**What is required**
Among the records below, find the line that has "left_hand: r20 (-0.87"; from there, give the lines again exactly, and stop after the line that has "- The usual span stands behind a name".

**Records from a data source**

§ §

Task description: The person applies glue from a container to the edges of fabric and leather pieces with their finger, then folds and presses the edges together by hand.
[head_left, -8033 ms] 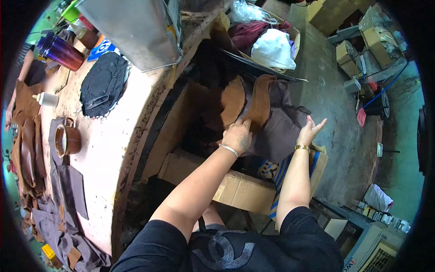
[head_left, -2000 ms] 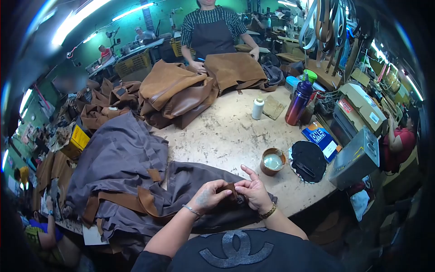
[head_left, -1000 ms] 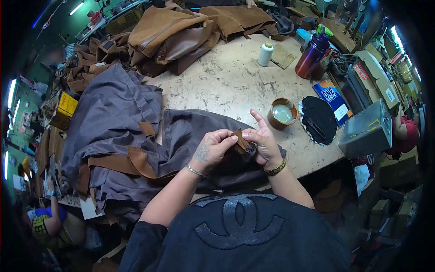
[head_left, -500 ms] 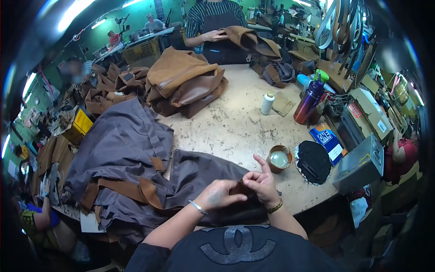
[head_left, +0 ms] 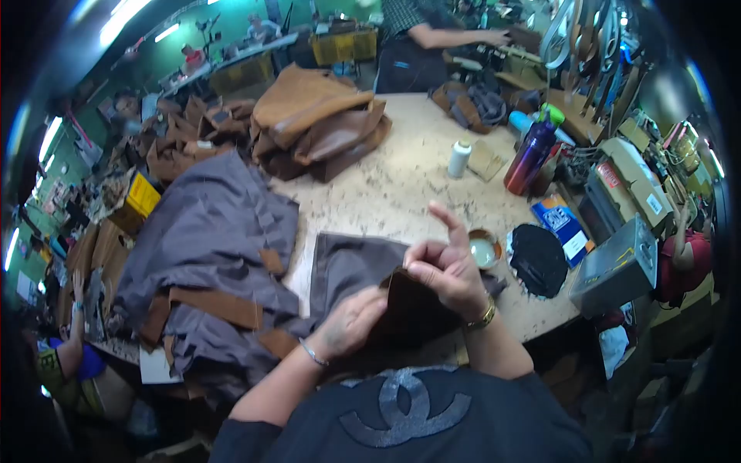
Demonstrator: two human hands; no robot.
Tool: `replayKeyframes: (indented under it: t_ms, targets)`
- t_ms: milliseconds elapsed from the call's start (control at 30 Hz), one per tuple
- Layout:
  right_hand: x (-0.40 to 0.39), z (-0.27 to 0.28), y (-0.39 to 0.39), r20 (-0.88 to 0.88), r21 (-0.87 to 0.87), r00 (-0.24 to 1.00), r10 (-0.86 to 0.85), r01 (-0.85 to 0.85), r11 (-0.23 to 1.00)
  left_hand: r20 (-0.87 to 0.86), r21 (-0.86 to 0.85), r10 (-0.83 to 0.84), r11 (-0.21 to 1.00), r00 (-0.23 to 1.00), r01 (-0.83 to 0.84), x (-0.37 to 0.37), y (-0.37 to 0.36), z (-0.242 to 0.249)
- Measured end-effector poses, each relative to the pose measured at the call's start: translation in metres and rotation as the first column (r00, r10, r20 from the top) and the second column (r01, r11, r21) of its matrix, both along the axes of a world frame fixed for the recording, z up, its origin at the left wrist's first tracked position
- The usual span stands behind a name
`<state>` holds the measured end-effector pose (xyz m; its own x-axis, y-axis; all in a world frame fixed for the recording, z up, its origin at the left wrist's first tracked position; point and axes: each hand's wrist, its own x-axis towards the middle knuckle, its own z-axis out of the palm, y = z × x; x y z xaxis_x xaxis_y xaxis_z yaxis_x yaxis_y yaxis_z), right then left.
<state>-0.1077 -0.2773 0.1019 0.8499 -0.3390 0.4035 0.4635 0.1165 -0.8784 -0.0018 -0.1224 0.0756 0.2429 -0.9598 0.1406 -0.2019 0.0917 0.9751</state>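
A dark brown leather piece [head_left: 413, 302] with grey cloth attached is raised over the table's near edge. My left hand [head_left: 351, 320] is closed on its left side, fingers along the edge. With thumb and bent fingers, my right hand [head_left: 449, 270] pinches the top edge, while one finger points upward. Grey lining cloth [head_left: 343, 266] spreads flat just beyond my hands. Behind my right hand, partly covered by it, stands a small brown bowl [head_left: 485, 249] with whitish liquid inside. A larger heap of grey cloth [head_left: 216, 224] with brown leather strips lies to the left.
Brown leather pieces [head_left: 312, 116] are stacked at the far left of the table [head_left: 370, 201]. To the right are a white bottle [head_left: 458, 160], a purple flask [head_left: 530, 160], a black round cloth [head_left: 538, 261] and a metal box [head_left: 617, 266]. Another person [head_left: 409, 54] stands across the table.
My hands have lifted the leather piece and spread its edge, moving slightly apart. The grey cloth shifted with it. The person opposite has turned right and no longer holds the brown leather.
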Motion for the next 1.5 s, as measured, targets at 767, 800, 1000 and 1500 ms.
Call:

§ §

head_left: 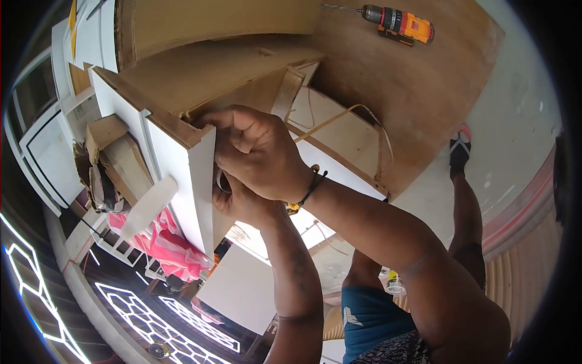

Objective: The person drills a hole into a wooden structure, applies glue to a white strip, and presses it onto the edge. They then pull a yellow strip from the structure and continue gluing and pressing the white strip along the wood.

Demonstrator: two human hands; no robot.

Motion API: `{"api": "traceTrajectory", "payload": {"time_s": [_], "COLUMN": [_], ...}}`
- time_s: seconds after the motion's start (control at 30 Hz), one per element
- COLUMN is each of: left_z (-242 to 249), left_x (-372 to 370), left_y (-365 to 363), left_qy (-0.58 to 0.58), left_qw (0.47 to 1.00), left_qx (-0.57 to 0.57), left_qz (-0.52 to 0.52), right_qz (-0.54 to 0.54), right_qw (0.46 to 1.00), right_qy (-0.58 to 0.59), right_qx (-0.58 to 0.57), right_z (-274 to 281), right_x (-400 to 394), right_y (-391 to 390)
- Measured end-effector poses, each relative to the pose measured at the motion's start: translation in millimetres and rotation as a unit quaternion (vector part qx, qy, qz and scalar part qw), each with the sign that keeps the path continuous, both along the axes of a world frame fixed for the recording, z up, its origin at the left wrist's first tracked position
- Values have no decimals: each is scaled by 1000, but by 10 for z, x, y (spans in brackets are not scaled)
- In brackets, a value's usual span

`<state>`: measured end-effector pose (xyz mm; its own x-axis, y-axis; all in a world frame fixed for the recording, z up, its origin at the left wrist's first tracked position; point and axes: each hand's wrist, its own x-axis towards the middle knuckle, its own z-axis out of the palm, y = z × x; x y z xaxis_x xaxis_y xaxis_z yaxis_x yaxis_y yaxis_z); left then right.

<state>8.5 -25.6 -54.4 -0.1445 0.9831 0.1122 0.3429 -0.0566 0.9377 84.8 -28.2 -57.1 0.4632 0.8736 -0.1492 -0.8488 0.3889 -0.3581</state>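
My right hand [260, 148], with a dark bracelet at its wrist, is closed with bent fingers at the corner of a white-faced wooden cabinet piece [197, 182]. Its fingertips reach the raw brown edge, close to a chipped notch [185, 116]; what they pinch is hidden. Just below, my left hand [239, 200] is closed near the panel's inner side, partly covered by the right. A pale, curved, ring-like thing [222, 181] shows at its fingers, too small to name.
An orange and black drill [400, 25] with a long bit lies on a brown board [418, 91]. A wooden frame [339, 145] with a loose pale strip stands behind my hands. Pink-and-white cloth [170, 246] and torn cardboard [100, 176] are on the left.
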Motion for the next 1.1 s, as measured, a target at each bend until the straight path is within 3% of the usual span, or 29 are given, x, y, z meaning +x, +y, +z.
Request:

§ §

**Written answer**
  left_hand: r20 (-0.87 to 0.86), r21 (-0.86 to 0.85), r10 (-0.83 to 0.84), r11 (-0.21 to 1.00), r00 (-0.23 to 1.00), r01 (-0.83 to 0.84), x (-0.37 to 0.37), y (-0.37 to 0.36), z (-0.242 to 0.249)
- Measured end-effector poses, each relative to the pose measured at the call's start: translation in metres and rotation as the first column (r00, r10, r20 from the top) and the second column (r01, r11, r21) of its matrix, both along the axes of a world frame fixed for the recording, z up, its origin at the left wrist's first tracked position
- The usual span stands behind a name

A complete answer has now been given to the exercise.